= Irish National Petroleum Corporation =

Semi-defunct Irish State company

The Irish National Petroleum Corporation (INPC) is a semi-defunct Irish State-owned company which owned and operated the Whiddy Island Terminal on Whiddy Island and Whitegate refinery at Whitegate, both in County Cork, Ireland. It was founded in 1979 and was involved in acquiring oil, refining it, and distributing petroleum products to consumers in Ireland. Its main assets were sold to TOSCO Corp (later Phillips Petroleum) in 2001.

As of 2020, the INPC has no staff, but has an active three-person board who manage a portion of the proceeds from the 2001 sale which was set aside for ongoing liabilities and claims.

==History==

The Whitegate Oil Refinery, built in 1959, was threatened to be closed by its private owners in the early 1980s. To avoid closure of Ireland's only refinery, and become completely reliant on foreign imports, the refinery was purchased by the INPC in 1982. The Fuels (Control of Supplies) Order 1982 mandated that all importers of petroleum to Ireland purchase a proportion from the INPC, to ensure the refinery's success.

The INPC acquired the Whiddy Island Terminal, destroyed in the 1979 Whiddy Island disaster, in 1985, which it repaired and reopened by 1998.

The National Oil Reserves Agency (NORA) was created in 1995 as a subsidiary of INPC and as of 2020 continues to manage Ireland's strategic oil reserves.

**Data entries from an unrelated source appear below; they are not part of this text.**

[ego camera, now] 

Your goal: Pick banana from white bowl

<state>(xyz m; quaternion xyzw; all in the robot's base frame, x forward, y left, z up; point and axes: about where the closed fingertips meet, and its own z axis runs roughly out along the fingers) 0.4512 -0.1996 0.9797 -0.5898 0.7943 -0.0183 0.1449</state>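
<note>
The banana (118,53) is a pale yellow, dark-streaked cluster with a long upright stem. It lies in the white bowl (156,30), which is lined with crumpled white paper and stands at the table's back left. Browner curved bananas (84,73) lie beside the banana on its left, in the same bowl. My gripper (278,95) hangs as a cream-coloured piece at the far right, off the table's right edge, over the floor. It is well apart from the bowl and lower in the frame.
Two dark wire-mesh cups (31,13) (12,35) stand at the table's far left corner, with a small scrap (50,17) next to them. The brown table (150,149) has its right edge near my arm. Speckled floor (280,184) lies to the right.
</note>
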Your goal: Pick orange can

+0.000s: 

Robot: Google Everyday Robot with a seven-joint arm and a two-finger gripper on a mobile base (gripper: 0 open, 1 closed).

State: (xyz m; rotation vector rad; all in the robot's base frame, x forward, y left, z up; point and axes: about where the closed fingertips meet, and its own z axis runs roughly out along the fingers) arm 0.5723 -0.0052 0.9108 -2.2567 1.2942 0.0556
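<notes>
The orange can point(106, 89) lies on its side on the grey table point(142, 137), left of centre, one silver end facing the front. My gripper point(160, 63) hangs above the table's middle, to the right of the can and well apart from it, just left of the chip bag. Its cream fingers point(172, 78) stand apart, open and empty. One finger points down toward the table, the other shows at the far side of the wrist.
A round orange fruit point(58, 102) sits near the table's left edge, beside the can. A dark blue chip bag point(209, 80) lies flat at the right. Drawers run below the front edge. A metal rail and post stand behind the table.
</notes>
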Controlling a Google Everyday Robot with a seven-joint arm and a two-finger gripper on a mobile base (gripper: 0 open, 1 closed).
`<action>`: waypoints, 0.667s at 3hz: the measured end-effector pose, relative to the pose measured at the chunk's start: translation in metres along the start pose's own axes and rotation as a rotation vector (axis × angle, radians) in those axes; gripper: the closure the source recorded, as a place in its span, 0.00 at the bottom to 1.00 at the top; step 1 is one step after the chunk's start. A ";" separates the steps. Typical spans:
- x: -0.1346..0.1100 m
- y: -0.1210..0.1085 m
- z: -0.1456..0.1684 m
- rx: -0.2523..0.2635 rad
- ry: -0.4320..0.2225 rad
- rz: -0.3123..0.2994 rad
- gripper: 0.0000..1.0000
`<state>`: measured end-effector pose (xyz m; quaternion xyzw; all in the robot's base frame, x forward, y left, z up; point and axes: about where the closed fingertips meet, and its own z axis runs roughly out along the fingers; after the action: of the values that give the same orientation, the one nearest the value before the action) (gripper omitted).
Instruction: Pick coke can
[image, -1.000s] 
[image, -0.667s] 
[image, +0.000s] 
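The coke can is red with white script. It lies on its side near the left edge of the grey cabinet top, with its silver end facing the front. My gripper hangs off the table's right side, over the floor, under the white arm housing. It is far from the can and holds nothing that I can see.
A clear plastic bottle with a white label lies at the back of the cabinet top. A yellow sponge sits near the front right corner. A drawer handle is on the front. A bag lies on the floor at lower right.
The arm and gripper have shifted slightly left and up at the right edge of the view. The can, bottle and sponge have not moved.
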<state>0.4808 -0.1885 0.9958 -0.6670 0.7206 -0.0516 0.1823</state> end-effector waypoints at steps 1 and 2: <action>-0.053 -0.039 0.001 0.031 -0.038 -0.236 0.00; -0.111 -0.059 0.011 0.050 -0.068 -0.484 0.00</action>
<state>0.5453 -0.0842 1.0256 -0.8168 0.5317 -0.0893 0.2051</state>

Government philosophy later shifted away from owning strategic assets and towards privatisation, and in 1999 the INPC was asked by Minister for Public Enterprise Mary O'Rourke to investigate alternative commercial opportunities for its assets. In 2000, American multinational TOSCO Corp announced its intention to acquire the INPC's assets (excluding NORA), which was completed in 2001.